# Haunt Design



## aquariumreef (Sep 16, 2010)

Not sure if this is the right forum...

Anyways, due to limitations, this year I didn't have my haunt. So this one will be the first in the new house, but am having a really hard time figuring out a design that works well. So I figured "Hey, why not post it on Hauntforum, and see if anyone can come up with some great ideas for the layout!". So here I am, doing just that.

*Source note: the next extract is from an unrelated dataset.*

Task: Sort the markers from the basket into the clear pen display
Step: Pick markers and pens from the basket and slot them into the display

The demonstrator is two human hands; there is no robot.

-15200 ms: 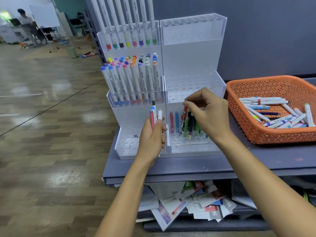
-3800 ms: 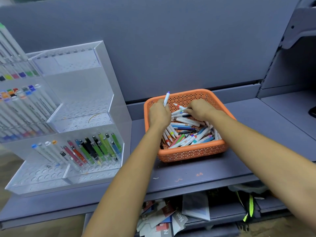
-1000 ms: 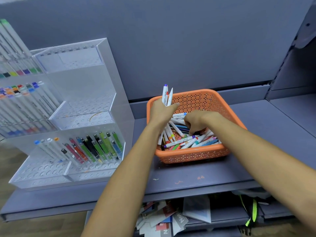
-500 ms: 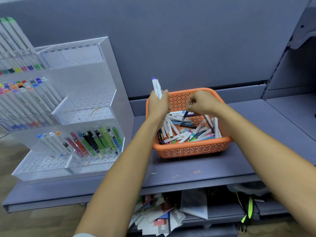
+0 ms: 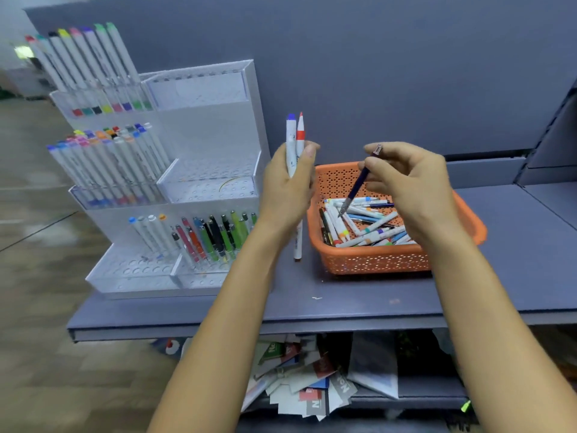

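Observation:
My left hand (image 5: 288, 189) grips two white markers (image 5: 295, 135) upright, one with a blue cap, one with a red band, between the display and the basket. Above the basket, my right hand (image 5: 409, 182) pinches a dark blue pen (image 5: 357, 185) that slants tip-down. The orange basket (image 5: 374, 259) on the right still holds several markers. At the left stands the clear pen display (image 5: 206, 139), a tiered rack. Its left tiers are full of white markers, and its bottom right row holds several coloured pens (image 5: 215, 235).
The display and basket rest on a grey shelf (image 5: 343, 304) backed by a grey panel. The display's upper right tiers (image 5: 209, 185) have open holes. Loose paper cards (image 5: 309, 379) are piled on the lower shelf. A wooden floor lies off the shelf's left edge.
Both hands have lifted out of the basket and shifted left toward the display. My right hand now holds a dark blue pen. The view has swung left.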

It feel's like a really awkward area to do, especially since I would like to keep the big doors closed, and only use the door on the far right and left. Anny suggestions?


----------



## wheussmann (Sep 30, 2010)

first thing to mind is a maze you have alot of room in that area, and having the doors on opposite sides makes it easy to make a real great haunt room black plastic walls (for cost cutting measures) the layout you could give plenty of interior room for helpers to walk unseen from the tot'ers.

more detail of what you have prop wise(lights, fog, animatronics, stationary props, etc) and budget in mind would help.


----------



## joker (Sep 25, 2007)

Do you have a theme in mind?

A maze would be pretty easy to do in the space you have. I've done mazes in single car garages before using a modular wall system built out of 2x's and OSB.

One thing you might consider doing if possible would be utilizing the openings to your area to hide scares but not take up unnecessary room. You could have your maze or a hallway go past doorways and have areas for actors to jump out from.

I'd recommend using google sketch up and working up a 3d model to get an idea of what you want to do in your space. It's been a huge time saver for me over the past couple of years and allowed me to see the haunt before I put up a single wall.

Start with something like this and then play around with your walls/rooms.









Here's what we did this year and I used sketch up before putting up a single 4x8 panel.


----------



## aquariumreef (Sep 16, 2010)

Thanks for the suggestions! I'll get to work planning it soon.

As for what I have:
1 cheapo fog machine, but I'm borrowing some next Oct.
1 strobe, same condition as the fogger.

Bunch of DIY props, and more that I'm building in the meantime.


----------



## Vlad (Aug 2, 2005)

One thing to consider is building a maze in an enclosed area and using black plastic walls is a big time fire hazard. Many new homes are being built with fire sprinkler systems. If so no problem, if not picture it fully engulfed in flame with a TOTer in the middle of it, or someone fallen and injured. How would they get out?


----------



## aquariumreef (Sep 16, 2010)

By building wooden walls. I have plenty of time to make and fire-proof them.


----------